**What you should do**
Type out the data below in its entirety, exactly as given.

**Data**

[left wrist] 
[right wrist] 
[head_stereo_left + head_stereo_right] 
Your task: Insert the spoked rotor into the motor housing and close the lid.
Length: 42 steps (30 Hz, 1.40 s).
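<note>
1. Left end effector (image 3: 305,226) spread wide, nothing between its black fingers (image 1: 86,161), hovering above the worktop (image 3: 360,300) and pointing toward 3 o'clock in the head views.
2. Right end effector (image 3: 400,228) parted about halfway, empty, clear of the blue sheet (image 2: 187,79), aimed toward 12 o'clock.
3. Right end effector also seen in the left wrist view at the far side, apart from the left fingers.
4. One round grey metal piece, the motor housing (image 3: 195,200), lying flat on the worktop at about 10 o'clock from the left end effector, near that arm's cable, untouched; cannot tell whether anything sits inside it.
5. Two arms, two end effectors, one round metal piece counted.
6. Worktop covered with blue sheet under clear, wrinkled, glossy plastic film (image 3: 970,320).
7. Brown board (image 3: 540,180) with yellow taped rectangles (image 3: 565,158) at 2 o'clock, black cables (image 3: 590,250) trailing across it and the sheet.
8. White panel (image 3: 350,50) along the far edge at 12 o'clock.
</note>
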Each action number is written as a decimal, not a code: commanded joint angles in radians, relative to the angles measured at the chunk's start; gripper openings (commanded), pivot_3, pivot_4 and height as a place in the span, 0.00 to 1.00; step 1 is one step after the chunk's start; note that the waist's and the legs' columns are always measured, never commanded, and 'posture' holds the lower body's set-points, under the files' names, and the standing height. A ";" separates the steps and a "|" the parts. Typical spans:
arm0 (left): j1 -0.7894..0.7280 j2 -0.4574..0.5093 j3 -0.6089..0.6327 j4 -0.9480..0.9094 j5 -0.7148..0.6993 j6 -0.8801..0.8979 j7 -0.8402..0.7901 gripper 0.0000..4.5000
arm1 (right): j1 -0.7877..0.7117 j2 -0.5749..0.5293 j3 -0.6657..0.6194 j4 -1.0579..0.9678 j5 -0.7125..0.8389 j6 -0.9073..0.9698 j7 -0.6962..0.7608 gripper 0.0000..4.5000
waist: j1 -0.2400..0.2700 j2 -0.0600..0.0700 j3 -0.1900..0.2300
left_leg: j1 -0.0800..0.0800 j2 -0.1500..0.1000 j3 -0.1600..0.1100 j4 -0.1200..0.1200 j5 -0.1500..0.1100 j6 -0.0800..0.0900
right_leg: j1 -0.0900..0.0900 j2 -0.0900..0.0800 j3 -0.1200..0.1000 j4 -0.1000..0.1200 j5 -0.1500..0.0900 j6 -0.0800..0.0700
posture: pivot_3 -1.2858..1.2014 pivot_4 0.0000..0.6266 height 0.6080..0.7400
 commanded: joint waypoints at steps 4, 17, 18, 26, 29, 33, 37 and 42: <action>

**Solution for this task**
[left wrist] 
[right wrist] 
[head_stereo_left + head_stereo_right] 
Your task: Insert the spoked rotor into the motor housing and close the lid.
Length: 42 steps (30 Hz, 1.40 s).
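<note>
1. Left end effector (image 3: 305,226) spread wide, nothing between its black fingers (image 1: 86,161), hovering above the worktop (image 3: 360,300) and pointing toward 3 o'clock in the head views.
2. Right end effector (image 3: 400,228) parted about halfway, empty, clear of the blue sheet (image 2: 187,79), aimed toward 12 o'clock.
3. Right end effector also seen in the left wrist view at the far side, apart from the left fingers.
4. One round grey metal piece, the motor housing (image 3: 195,200), lying flat on the worktop at about 10 o'clock from the left end effector, near that arm's cable, untouched; cannot tell whether anything sits inside it.
5. Two arms, two end effectors, one round metal piece counted.
6. Worktop covered with blue sheet under clear, wrinkled, glossy plastic film (image 3: 970,320).
7. Brown board (image 3: 540,180) with yellow taped rectangles (image 3: 565,158) at 2 o'clock, black cables (image 3: 590,250) trailing across it and the sheet.
8. White panel (image 3: 350,50) along the far edge at 12 o'clock.
</note>
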Each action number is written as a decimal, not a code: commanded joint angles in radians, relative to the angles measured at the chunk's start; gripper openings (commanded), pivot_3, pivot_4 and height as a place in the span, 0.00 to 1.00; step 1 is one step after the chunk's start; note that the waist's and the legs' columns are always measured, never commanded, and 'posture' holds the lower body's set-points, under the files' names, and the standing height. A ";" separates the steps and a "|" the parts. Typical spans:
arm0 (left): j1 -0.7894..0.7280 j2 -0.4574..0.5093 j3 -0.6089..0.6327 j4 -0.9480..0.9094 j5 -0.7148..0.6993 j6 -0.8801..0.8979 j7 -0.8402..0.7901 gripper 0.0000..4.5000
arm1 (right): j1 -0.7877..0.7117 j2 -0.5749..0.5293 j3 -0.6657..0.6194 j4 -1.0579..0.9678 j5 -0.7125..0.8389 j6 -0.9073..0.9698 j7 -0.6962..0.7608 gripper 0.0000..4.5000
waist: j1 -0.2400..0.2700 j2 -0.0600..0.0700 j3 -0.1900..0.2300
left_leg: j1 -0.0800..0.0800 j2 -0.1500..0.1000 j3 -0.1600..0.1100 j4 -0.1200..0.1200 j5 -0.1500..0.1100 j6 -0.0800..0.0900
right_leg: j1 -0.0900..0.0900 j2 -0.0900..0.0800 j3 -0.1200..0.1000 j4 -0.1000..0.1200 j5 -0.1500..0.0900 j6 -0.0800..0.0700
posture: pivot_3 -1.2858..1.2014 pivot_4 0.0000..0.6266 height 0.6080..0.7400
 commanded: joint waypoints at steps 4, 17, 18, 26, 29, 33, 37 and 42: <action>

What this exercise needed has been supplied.